Member of the Lok Sabha
- In office 1971–1989
- Preceded by: Prem Chand Verma
- Succeeded by: Prem Kumar Dhumal
- Constituency: Hamirpur, Himachal Pradesh

Member of the Himachal Pradesh Legislative Assembly
- In office 1990–1998
- Preceded by: Prem Dass Pakhrolvi
- Succeeded by: Babu Ram Mandial
- Constituency: Nadaun (Vidhan Sabha constituency)

Personal details
- Born: 2 July 1934 Ferozepur, Punjab, India
- Died: 21 February 2001 (aged 66) Delhi, India
- Party: Indian National Congress

= Narain Chand Parashar =

Narain Chand Parashar (2 July 1934 – 21 February 2001) was an Indian parliamentarian, professor, linguist and writer.

He was born in Ferozepur, Punjab, the son of Nand Lal and Phula Devi of the village of Sera in the present day Hamirpur district.
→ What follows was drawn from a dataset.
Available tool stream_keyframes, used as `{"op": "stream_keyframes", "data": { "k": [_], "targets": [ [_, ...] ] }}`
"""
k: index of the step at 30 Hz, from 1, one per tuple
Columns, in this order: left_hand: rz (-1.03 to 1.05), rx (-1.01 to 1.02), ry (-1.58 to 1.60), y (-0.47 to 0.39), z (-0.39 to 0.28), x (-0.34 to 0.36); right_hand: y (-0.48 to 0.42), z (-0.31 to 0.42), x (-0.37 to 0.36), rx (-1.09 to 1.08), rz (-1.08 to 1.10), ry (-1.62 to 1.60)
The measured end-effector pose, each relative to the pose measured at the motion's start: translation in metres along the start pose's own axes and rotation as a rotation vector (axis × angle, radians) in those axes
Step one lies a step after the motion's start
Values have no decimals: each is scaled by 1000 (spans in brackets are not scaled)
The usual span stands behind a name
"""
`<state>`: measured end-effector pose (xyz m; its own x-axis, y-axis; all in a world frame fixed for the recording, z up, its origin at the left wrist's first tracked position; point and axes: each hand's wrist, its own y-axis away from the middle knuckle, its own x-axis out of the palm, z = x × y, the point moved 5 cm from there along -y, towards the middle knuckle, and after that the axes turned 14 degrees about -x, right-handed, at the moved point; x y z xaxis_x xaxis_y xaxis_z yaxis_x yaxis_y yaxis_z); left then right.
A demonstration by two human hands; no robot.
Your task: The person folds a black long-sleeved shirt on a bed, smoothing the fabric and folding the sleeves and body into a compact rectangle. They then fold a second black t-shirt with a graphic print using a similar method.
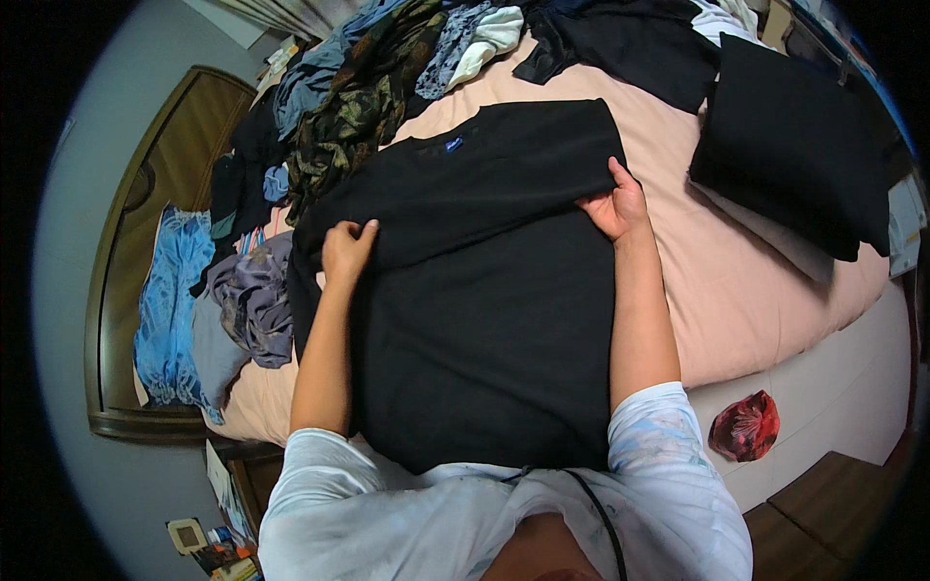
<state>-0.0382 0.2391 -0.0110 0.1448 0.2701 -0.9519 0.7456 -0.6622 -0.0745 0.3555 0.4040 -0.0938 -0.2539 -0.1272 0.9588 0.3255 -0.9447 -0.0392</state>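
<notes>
A black long-sleeved top (479, 327) lies spread before me, its neckline with a blue label pointing away from me and its lower part close to my body. One sleeve appears to run across the upper part between my hands. My left hand (347, 250) pinches the black fabric at the left side, thumb and fingers curled on it. On the right edge, my right hand (617, 203) holds the fabric, palm partly up, with the thumb on top and the fingertips hidden by the cloth.
The peach bedsheet (726, 305) lies under everything. Folded black garments (792, 152) are stacked at the right. Camouflage-patterned cloth (356, 109), a blue patterned cloth (174, 305) and other clothes lie along the far and left sides. A red bundle (745, 426) rests on the floor.
</notes>
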Motion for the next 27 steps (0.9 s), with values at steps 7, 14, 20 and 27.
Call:
{"op": "stream_keyframes", "data": {
  "k": [7,14,20,27],
  "targets": [
    [7,-260,270,-15,25,22,1,-1,-6,-5,-53,-1],
    [124,-69,932,-45,10,-5,-5,1,-12,-85,-86,4],
    [168,-242,403,-28,50,26,-3,-11,-2,-34,-85,-25],
    [-53,-361,616,23,15,44,18,7,13,70,68,53]
  ]
}}
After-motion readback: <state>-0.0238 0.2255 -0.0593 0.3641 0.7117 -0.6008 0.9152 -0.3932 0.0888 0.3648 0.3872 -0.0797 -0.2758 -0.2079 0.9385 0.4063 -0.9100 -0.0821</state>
Parashar was educated in Kangra district, which then consisted of the present day Kangra, Hamirpur, Una, Kullu, and Lahul and Spiti districts.

He gained BA (Hons) and MA degrees in English language, and went on to teach English at the Tanda in district Hoshiarpur, Punjab and later University of Delhi. Parashar also gained diplomas in the Chinese, Japanese and Bengali languages, and had knowledge of German, Italian, Spanish, Telugu, Tamil and Punjabi.

As a linguist, he wanted to develop the Pahari language, with the aim of reinforcing Himachali cultural identity. He led a popular movement for the inclusion of Pahari as an official language of India in Schedule 8 of the Indian Constitution, a demand currently under the consideration of the Government of India.

Parashar was an author in English, Hindi and Pahari, and was an authority on Parliamentary procedure, Buddhism and on sociopolitical problems of the hilly areas of the country. He also translated the Buddhist texts Dhampadda, Bodhicharyavataara, and Saddharmapundriksutra (the Lotus Sutra) into his native Pahari language. He was awarded a Doctorate by the University of Delhi for his critical analysis of the Bodhicharyavataara.

Professor Parashar was a follower of the ideas of the Indian independence leader Netaji Subhas Chandra Bose, and worked to spread his message. He founded a school in Bose's name in the village of Sera, Hamirpur, and celebrated his birthday every year. Parashar was also a Buddhist scholar, and celebrated Buddha Purnima every year.

Parashar worked to promote the legacy of Himachali leaders and freedom fighters. He wrote the biography of Pahari Gandhi Baba Kanshi Ram, poet and freedom fighter, and was successful in getting a postage stamp released in his honour by the then Prime Minister of India, Indira Gandhi, in 1983.

==Parliamentary career==
Narain Chand Parashar was elected three times to the Lok Sabha, or lower house of the Parliament of India; the 5th (1971–1977), the 7th (1980–1984), and the 8th Lok Sabha (1984–1989). He received the "Best Parliamentarian Award" for the year 1987, the award being presented by the then Vice-President of India Dr. Shankar Dayal Sharma. Parashar served as the Chairman of the Committee on Government Assurances for four years (1986–89).

Parashar represented India several times in international fora, the United Nations General Assembly sessions in 1980 and in 1986 (New York City), the UNESCO Conference in 1985, and the international conclave to solve the Nicaragua problem, held in Lisbon. Parashar was awarded honorary citizenship of New Jersey, USA in 1986.

Parashar was the only member of the Indian National Congress party to withstand the anti-Congress waves of 1977 and 1990. Subsequent to his landmark win in the 1990 assembly elections Sh. Rajiv Gandhi made Parashar president of the Himachal Pradesh Congress Committee, on 11 June 1990. He campaigned tirelessly for the revival of the party and it resulted in the return of the Congress party to power in the state. He won the Nadaun assembly seat again in 1993 and was the Education minister of the state until 1998. He used his position to get various centrally sponsored schemes sanctioned for Himachal, Sanskrit Vidyapeeth at Kaleshwar in Kangra, Kendriya Vidyalayas in Hamirpur and Nadaun. DPEP (District Primary Education Programme), ICDS schemes for various blocks of the state were introduced. In addition the state's achievements in the field of education, during his tenure, were acclaimed by Dr. Amratya Sen. Parashar died on 21 February 2001 in Delhi.